Update on Illinois Bill to Grant Advanced Practice Registered Nurses Full Practice Authority

Posted By Aly Boeckh, Tuesday, September 26, 2017

By Alex R. Thiersch, JD, Founder/Director of the American Med Spa Association (AmSpa)

Nurse practitioners in Illinois medical spas and aesthetic practices may soon have more autonomy in the industry. Every 10 years the Illinois Nurse Practice Act expires, so the state's General Assembly must draft and pass a new version of the act before that happens. The current version of the act is set to expire on January 1, 2018, and on schedule, the General Assembly recently passed a bill that will (likely) replace it. This revised Nurse Practice Act features a few notable elements that could affect the way the med spa business is conducted in the Land of Lincoln.


Initial reactions when the bill was first passed.

A Bump Up

The most significant change in the new version of the Illinois Nurse Practice Act is that, once it is enacted, advanced practice registered nurses (APRNs) can achieve full practice authority adding Illinois to the list of 23 states plus the District of Columbia that grant this level of independence to these providers. This means that nurse practitioners can essentially operate independently, without direct oversight from a physician, provided they meet certain qualifications. Currently, nurse practitioners in Illinois are governed by collaborative agreements with a physician, and those agreements dictate generally what they can and cannot do. If a nurse practitioner wants to perform Botox injections, for example, or see new patients at a med spa, he or she would have to have that written into the collaborative agreement. In addition, they are required to meet with their supervising physician once a month and they must have protocols developed in accordance with the physician. Essentially, an Illinois nurse practitioner's scope of practice is restricted by what his or her supervising physician feels comfortable putting into the collaborative agreement.

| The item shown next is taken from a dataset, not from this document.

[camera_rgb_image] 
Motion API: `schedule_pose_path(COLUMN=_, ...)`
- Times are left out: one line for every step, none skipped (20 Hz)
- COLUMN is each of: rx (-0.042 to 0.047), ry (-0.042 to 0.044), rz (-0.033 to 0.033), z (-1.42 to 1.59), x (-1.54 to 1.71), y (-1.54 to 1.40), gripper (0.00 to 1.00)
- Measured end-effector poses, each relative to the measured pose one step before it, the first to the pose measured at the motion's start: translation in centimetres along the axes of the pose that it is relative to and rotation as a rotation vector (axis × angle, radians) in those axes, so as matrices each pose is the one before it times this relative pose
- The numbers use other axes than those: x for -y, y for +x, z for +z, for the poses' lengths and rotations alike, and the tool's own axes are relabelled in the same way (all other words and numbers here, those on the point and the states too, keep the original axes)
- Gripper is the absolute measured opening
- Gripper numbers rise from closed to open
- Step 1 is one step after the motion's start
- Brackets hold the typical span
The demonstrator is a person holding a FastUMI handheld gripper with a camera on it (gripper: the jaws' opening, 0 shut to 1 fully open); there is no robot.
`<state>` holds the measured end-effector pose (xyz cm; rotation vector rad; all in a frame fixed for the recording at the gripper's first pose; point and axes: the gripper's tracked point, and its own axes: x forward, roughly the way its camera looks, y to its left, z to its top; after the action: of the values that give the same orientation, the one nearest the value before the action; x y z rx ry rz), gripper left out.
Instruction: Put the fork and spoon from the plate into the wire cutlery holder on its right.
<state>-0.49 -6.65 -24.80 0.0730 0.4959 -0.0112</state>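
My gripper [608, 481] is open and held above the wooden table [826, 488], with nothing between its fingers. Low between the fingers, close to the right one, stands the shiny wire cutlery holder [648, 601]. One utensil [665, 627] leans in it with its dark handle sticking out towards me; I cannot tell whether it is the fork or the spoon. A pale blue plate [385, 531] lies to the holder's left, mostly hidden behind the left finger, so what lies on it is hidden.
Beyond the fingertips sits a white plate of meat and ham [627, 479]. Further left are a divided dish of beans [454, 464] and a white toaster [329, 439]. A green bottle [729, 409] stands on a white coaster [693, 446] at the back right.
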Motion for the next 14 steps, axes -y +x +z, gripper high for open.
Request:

However, once the new Nurse Practice Act takes effect, APRNs—including nurse practitioners, nurse midwives, and clinical nurse specialists—can apply for and be granted full practice authority provided they meet certain requirements, including training, clinical experience, continuing education, and physician collaboration in certain practice areas. If a nurse practitioner achieves full practice authority, he or she is no longer required to have a written collaborative agreement with a physician. This allows nurse practitioners to be fully accountable to their patients and to have their own practices. They can accept referrals, make referrals, write orders, prescribe medications, and essentially operate as an independent entity without being restricted by a collaborative agreement.

What this means for med spas is that instead of employing both a doctor (medical director) and a nurse practitioner, they can potentially enter into an agreement with a nurse practitioner, and that nurse practitioner could independently operate a medical spa. Potentially, this could be very significant.

However, the changes to the Illinois Nurse Practice Act also include provisions regarding fee-splitting, preventing an APRN from splitting any fees they collect for their services. This means that a medical spa wishing to partner with either an APRN or a physician must do so through a management services agreement and may not pay the APRN or physician a percentage of medical revenue.

The revised Nurse Practice Act was passed by both the Illinois Senate and the Illinois House of Representatives on June 25, and was sent to Governor Bruce Rauner on July 24. As of this writing, Governor Rauner has yet to sign the bill into law, so this post is somewhat speculative in nature. However, it is expected that he eventually will sign the bill—nothing in it is particularly controversial from a political standpoint, and both chambers of the General Assembly passed it without a single "no" vote. Stay tuned to AmericanMedSpa.org—we'll let you if the governor signs the bill, and if not, what the potential ramifications are.

In the meantime, if you are a nurse practitioner or a med spa owner in Illinois, it is worth familiarizing yourself with the bill in order to learn what the future may hold for this segment of the industry.